Rita turned in her seat to stare at him again. The dark man smiled lazily, unpleasantly, as though he knew exactly what he was doing to her.
23
He saw the city from the window of the old hotel where they had put him.
He had watched it from the first light of morning, when the first buses began streaking in from the Helsinki suburbs, when the first people had emerged onto the brick-covered streets, and when the first schoolchildren skipped along to their classes. He saw automobiles as though he had never seen them before. He touched the coverlet of the bed, and that amazed him as well. In a small refrigerator below the desk in the room, he found orange juice. He drank it and made a face and then found it quite wonderful. The room was warm. He took off all his clothes and went into the bath and took a long private shower until his skin was itchy and dry. A private shower. He soaped himself again and again. He rubbed his old body with the towel until it was red. He turned on the television set but there was nothing. He turned on the radio and he understood only a little of the language because he had never met many Finns in the Gulag. The Finns always seemed to want to kill themselves instead of being prisoners. He found writing paper in the desk drawer. He made designs. He wrote words in English:
Tomas Crohan.
Liverpool.
Dublin.
Tomas Crohan.
Michael Brent.
The last name he had not written for a long time.
The pen felt stiff in his hands.
He went to the window. It was a sunny morning. After a while, the streets were clotted with people. He smiled down at them as if he were God. He saw the streetcars and delighted in them as a child delights in an electric train. He saw trucks moving into the streets.
He saw a drunken man stagger, fall down, and rise again.
He saw a blue police car at a corner waiting for the traffic signal to change. A young man crossed in front of it.
He smiled at everything he saw.
Naked, he climbed back into the bed and pulled the coverlet over his clean body.

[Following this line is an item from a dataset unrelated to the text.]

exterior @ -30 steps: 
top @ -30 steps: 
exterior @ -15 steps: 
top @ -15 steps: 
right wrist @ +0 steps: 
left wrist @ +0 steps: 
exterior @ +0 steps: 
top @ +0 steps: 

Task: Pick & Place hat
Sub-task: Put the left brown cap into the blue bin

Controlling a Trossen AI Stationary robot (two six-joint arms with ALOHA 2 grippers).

He snuggled beneath the clean sheets.
He closed his eyes but a thousand images flooded his mind and he could not sleep. He awoke and touched his hair. His body smelled of the light perfume of the soap.
He climbed out of bed and stood in front of a mirror. He touched his penis and pulled at it until he felt warm.
He went to the closet and looked at the clothes hanging there. He went back to the bathroom and turned on the shower again and climbed inside and let the water fall on him. He opened his mouth and drank the water. He got out and selected a new towel and rubbed his body again with it until his skin hurt. He sat down on the toilet and made it flush. He moved his bowels and wiped himself with the soft paper. He took another shower and washed his private parts and rubbed himself with the towel again.
He opened the refrigerator and took another orange juice from the cabinet and then he saw the bottle of beer.